The threading._shutdown() now waits until a Python thread completes at the C level: when the thread_bootstrap() function (previously known as t_bootstrap()) completes. It changed to fix a race condition, see:

  • https://github.com/python/cpython/commit/468e5fec8a2f534f1685d59da3ca4fad425c38dd
  • https://bugs.python.org/issue36402

This change was made in 2019. Recently (Python 3.9.8), threading._shutdown() became stricter:

  • https://github.com/python/cpython/commit/38c67738c64304928c68d5c2bd78bbb01d979b94
  • https://bugs.python.org/issue1596321

Maybe FreeIPA still relies on the old Python threading behavior: consider that a thread completes when it completed at the Python level.

When using subinterpreters, it's really important that a thread completed at the C level: the new Python threading behavior. Otherwise, Py_EndInterpreter() fails with a Python fatal error, as I explained previously.

It's important to delete most threads before threading._shutdown() is called, otherwise threading._shutdown() can hang even if the thread is considered as "completed" at the Python level. The "tstate" must be deleted.


It seems like mod_wsgi now has a mechanism to delete all Python tstate by registering itself in atexit: the C function ShutdownInterpreter_call() deletes all tstate with:

        /* Delete remaining thread states. */

        PyThreadState_Swap(NULL);

        tstate = PyInterpreterState_ThreadHead(tstate->interp);

        while (tstate) {
            tstate_next = PyThreadState_Next(tstate);
            if (tstate != tstate_save) {
                PyThreadState_Swap(tstate);
                PyThreadState_Clear(tstate);
                PyThreadState_Swap(NULL);
                PyThreadState_Delete(tstate);
            }
            tstate = tstate_next;
        }
        tstate = tstate_save;

        PyThreadState_Swap(tstate);

Maybe it's too late: atexit callbacks are only called after threading._shutdown().

vstinner avatar Nov 19 '21 15:11 vstinner

For sub interpreters, mod_wsgi triggers atexit() callbacks itself earlier before interpreter deletion. But then, how atexit callbacks work has changed many times over the years between Python versions, so how I do that may not be working anymore and a new hack is required to workaround Python C APIs not providing a way for embedded systems to do it when they need to.

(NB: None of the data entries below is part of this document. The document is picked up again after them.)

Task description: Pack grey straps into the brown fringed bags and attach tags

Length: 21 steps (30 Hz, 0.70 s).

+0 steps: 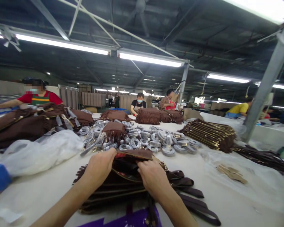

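Head view: the grip is two-handed on one brown bag (142, 154), its mouth held apart between the hands. The left hand (99, 167) pinches the rim's left corner; the right hand (153, 177) closes on the right side, fingertips partly hidden. Directly beneath the grip lies a stack of brown bags (113, 196), so a hard pull could, I judge, drag upper layers askew; loose dark straps (196, 203) right of the grip might snag. Both forearms (67, 201) reach forward, converging, backs of the hands upward. Nearer than the grip, purple plastic (132, 220) rests on the bench (47, 189); beyond it sit coiled grey straps (168, 150).
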Available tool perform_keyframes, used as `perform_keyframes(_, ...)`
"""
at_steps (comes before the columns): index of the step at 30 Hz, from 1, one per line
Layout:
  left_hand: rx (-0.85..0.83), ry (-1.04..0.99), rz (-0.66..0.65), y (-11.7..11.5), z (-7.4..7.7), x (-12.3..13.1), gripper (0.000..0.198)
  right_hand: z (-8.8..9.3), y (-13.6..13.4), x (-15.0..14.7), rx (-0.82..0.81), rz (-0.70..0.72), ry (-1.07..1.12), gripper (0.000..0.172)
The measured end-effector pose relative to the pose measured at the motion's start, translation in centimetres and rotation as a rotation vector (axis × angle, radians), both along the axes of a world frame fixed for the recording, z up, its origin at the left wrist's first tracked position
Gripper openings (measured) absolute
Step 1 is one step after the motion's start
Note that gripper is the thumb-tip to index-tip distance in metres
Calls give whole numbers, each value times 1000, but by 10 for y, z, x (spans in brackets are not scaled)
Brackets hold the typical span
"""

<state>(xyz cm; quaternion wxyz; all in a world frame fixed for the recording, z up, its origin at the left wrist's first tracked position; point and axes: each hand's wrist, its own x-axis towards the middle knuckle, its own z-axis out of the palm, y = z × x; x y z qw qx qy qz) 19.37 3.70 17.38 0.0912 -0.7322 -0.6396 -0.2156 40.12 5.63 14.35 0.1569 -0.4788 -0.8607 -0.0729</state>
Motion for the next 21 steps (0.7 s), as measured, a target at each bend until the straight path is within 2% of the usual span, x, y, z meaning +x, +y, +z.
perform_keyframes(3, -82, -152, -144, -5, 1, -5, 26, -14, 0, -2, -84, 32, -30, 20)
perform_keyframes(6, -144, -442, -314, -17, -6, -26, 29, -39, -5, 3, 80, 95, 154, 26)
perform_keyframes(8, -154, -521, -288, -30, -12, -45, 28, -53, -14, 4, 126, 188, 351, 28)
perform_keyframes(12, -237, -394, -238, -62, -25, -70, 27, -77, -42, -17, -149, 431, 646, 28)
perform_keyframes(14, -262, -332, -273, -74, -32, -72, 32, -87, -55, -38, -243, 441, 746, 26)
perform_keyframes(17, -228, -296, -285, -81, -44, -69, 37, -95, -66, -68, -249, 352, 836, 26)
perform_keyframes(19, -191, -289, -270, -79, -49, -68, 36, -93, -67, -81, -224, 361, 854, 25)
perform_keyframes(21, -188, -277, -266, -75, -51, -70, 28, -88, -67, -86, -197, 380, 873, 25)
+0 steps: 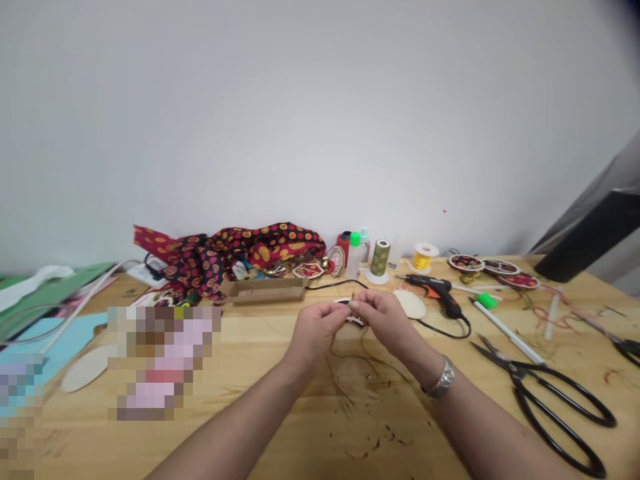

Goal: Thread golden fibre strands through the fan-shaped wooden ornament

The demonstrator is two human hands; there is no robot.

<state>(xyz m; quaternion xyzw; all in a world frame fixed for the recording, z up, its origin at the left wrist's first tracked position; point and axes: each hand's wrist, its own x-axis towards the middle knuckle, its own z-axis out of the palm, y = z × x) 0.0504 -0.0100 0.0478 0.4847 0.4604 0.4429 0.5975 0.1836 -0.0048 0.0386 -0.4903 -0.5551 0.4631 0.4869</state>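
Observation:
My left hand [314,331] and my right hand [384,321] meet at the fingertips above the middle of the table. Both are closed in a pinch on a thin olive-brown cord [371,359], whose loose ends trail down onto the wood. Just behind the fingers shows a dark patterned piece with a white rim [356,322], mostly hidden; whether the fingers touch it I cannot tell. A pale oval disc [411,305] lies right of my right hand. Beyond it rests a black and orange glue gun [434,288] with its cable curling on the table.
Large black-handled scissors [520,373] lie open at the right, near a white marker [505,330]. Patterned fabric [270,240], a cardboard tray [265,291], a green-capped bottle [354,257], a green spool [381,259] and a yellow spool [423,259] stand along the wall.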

GrahamDumpleton avatar Nov 19 '21 23:11 GrahamDumpleton

So looks like the hack was to replace threading._shutdown(). See:

https://github.com/GrahamDumpleton/mod_wsgi/blob/develop/src/server/wsgi_interp.c#L519 https://github.com/GrahamDumpleton/mod_wsgi/blob/develop/src/server/wsgi_interp.c#L211

But the order was that I would only call atexit() after calling original function I was wrapping. That seems to now be the source of the problems if threading._shutdown() has changed.

Probably take me a few hours to get my head around this new mess. :-(

GrahamDumpleton avatar Nov 19 '21 23:11 GrahamDumpleton

I think the only solution to all of this is for mod_wsgi to not bother trying to delete sub interpreters or shutdown the main Python interpreter. Instead mod_wsgi would just call C exit() and bypass all that. For cleanup actions on process shutdown people would have to use the mod_wsgi mechanism for getting notification of process shutdown instead of atexit().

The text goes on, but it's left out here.